Carol et la fin du monde, Netflix
Pour une raison qui m’échappe encore, j’étais totalement passé à côté de Carol et la fin du monde lors de sa sortie sur Netflix il y a un petit peu plus d’un an. C’était une erreur, tant cette mini-série d’animation créée par Dan Guterman s’avère une excellente surprise. Le point de départ est bien trouvé : une planète apparaît mystérieusement dans le système solaire et sa trajectoire rencontrera celle de la Terre dans quelques mois. Tout le monde va mourir, mais ce n’est pas l’affaire d’heures ou de jours comme dans les films catastrophe, cette fois l’humanité a le temps de se préparer et de faire ce qu’elle veut dans le temps imparti. C’est comme un malade condamné par sa maladie, sauf que c’est à l’échelle de la planète. Tous les problèmes de dérèglement climatique ont soudainement disparu, tout comme le capitalisme, puisque l’argent n’a plus aucune valeur et que plus personne ne veut travailler, et même les valeurs sont bouleversées. Tout le monde part en voyage autour du monde pour multiplier les expériences avant de mourir. Le naturisme, le polyamour et toutes les configurations imaginables sont testées, la liberté est totale… et au milieu de tout ce joyeux bazar, il y a Carol.

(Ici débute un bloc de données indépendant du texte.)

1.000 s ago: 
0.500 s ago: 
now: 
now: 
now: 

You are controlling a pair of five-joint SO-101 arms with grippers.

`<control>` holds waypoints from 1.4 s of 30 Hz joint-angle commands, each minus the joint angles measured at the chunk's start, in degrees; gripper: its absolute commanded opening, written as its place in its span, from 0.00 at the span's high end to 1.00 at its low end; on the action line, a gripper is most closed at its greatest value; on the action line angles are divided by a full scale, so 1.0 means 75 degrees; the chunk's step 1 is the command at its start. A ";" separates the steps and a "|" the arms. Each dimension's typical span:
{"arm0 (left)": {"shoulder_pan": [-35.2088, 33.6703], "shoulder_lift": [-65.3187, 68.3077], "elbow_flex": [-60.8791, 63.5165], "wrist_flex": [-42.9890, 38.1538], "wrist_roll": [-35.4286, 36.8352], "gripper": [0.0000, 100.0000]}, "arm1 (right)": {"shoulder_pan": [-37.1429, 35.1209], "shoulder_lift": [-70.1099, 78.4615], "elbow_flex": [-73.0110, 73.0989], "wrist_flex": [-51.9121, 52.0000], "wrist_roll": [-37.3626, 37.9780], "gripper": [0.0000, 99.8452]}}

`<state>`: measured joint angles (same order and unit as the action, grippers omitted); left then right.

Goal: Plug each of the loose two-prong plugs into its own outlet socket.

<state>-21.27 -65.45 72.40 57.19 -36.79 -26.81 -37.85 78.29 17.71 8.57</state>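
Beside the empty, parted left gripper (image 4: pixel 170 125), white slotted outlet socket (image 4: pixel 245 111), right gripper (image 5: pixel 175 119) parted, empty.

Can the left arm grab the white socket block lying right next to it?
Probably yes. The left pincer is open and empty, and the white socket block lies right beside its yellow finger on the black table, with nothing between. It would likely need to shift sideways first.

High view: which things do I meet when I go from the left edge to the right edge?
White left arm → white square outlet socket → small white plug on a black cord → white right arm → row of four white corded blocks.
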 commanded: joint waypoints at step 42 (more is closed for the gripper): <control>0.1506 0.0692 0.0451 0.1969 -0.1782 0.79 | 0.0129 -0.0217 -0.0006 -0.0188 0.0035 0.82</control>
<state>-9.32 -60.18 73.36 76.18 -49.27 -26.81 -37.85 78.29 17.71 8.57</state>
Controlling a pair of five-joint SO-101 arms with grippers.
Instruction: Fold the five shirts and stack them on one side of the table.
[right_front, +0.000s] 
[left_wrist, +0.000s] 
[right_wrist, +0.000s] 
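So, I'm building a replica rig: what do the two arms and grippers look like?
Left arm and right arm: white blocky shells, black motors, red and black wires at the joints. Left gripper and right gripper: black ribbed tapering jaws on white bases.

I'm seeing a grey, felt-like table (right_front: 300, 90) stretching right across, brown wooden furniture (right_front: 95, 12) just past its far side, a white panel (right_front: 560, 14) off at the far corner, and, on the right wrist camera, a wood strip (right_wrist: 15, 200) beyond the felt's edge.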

L’idée de génie des scénaristes est de partir de cet environnement de liberté absolue et d’opter pour un personnage qui ne veut rien de tout cela. Carol regrette son ancienne vie réglée, elle ne veut pas voyager autour du monde et ce n’est pas tant la fin du monde à venir qui l’ennuie que ce nouveau monde qui exige d’elle d’être quelqu’un qu’elle n’est pas et qu’elle ne veut pas devenir. À ses parents inquiets pour leur fille, elle ment en disant faire du surf toutes les semaines, alors qu’elle reste toute seule, le plus souvent dans son appartement, parfois dans ce que l’on imagine être son ancien lieu de travail. Carol et la fin du monde se construit ensuite autour d’une firme de comptabilité qui continue de travailler envers et contre tout, avec des dizaines d’employés qui viennent tous les jours réaliser leurs tâches comme s’ils avaient encore un salaire qui les contraignait. C’est en partie un sommet d’absurdité, avec cette stricte hiérarchie et un sens du devoir à accomplir au sein d’une société où le concept même de comptabilité n’a plus de sens. C’est aussi une délicieuse défense du salaire universel, une belle preuve que les gens ne cherchent pas qu’un travail pour payer les factures. Quand Carol découvre cet environnement préservé comme avant, elle s’y épanouit pour la première fois, même si elle ne comprend pas tout à fait la raison d’être du lieu.
C’est d’ailleurs ce qui ressort le plus des dix épisodes imaginés par Dan Guterman. Sous couvert d’une comédie absurde, Carol et la fin du monde se révèle finalement comme une grande série qui interroge notre humanité et notre rapport aux autres. C’est aussi une série hilarante, portée par la voix si atypique et si parfaite de Martha Kelly, mais la création de Netflix est d’une richesse assez rare. Je n’étais pas surpris de noter que son créateur avait aussi travaillé sur Rick et Morty qui fait preuve, dans ses meilleurs moments, de la même aptitude à transcender l’humour pour atteindre les sujet sérieux.